Laser power settings of 10, 20, and 30% obviously produce different results:
However, the scope traces for PWM values under about 25% all look pretty much like this:
Rather than a simple constant current source, the power supply produces very high amplitude current pulses for low PWM inputs, with no visible differences between any of the PWM values.

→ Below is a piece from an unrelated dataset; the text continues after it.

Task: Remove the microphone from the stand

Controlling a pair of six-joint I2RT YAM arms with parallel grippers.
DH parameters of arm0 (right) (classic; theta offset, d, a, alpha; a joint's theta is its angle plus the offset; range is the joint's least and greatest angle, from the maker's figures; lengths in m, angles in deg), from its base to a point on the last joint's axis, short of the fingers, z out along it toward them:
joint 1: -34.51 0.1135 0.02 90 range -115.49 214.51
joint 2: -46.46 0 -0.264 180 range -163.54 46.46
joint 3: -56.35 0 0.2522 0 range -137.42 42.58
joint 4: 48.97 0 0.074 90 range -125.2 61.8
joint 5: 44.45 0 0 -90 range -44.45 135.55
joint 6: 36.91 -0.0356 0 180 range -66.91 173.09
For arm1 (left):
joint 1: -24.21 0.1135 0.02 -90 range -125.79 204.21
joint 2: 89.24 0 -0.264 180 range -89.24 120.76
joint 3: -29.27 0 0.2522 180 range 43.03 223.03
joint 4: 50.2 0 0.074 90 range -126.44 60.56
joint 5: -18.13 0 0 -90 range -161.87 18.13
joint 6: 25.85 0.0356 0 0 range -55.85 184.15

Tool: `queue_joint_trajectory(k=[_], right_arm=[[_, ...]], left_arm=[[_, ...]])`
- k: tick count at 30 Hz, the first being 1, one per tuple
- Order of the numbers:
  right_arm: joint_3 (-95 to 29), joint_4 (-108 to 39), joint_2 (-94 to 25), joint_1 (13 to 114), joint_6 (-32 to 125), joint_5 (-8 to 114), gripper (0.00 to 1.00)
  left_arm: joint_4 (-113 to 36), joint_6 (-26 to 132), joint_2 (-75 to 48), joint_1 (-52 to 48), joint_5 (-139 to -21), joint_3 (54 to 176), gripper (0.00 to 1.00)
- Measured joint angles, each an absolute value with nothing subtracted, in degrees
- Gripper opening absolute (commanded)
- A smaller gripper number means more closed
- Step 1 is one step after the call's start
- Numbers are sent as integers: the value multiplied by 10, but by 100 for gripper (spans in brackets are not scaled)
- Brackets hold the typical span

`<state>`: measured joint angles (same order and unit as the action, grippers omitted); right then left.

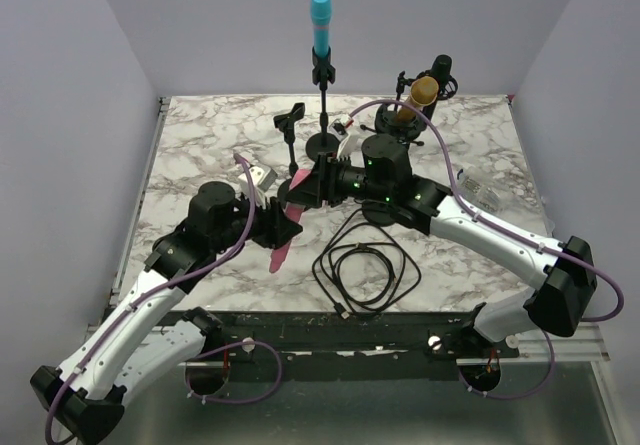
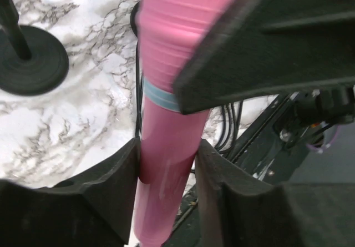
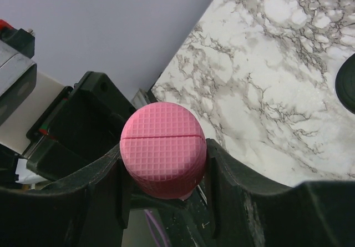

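Over marbled tabletop (image 1: 200, 145), left end effector (image 2: 166, 172) grips pink microphone (image 2: 169, 53) handle, right end effector (image 3: 163, 169) its head

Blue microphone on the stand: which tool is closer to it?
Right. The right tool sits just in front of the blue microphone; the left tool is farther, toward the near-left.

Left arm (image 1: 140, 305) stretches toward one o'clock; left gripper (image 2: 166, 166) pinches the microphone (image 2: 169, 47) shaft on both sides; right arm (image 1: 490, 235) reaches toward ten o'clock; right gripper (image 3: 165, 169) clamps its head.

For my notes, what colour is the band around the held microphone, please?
Light blue band on the microphone; left wrist view.
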<state>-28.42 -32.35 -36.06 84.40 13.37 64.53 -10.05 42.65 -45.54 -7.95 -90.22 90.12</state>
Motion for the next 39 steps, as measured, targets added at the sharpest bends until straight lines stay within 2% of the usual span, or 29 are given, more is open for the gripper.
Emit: queue_joint_trajectory(k=[1,2,5,6,8,9,19,26,33,39], right_arm=[[-283,-327,-361,844,135,645,7],[-281,-331,-361,843,134,644,17],[-276,-343,-361,843,135,642,71],[-276,-343,-361,843,135,642,83],[-275,-337,-358,843,144,629,96],[-273,-331,-353,844,149,620,99],[-235,-290,-230,844,207,480,100],[-227,-273,-203,844,233,421,100],[-223,-246,-202,844,242,416,100],[-223,-229,-191,844,243,417,100]], left_arm=[[-100,427,-454,-82,-901,902,17],[-101,430,-453,-89,-898,904,2],[-99,443,-453,-99,-889,907,0],[-97,445,-454,-99,-886,908,0],[-90,447,-454,-99,-865,910,0],[-81,446,-453,-97,-844,910,0],[10,375,-477,-64,-676,894,0],[27,300,-417,138,-676,892,0],[-31,204,-276,266,-724,917,0],[-63,103,-61,314,-745,1067,0]])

The scope can compute the RMS value of (a section of) the trace, so I aimed it at traces captured from the upper left block of this test pattern:
Because the pulses have such a high amplitude, I set the Tek AM502 current amp at 100 mA/div to capture the entire pulse. Measuring a part of the trace without a signal gives the baseline noise level:
The scope display is 10 mV/div, so 1 mVRMS (close enough to the 894.4 µV reported just above the bottom label row) means 10 mARMS of noise. Given that 100% PWM corresponds to about 25 mA (DC-ish during the pulse), the RMS numbers may not have any significant figures.
A slide show of the results so you can page through them:
The RMS value comes from the trace between the A and B cursors.
Extracting the numbers:
- 0% PWM → 1 mV → 10 mARMS
- 10% → 2.3 mV → 23 mA
- 20% → 2.0 mV → 20 mA
- 30% → 3.0 mV → 30 mA
- 40% → 2.3 mV → 23 mA
Which says I’m measuring either too much of the wrong thing or not enough of the right thing: there may be no baby in this particular bathwater.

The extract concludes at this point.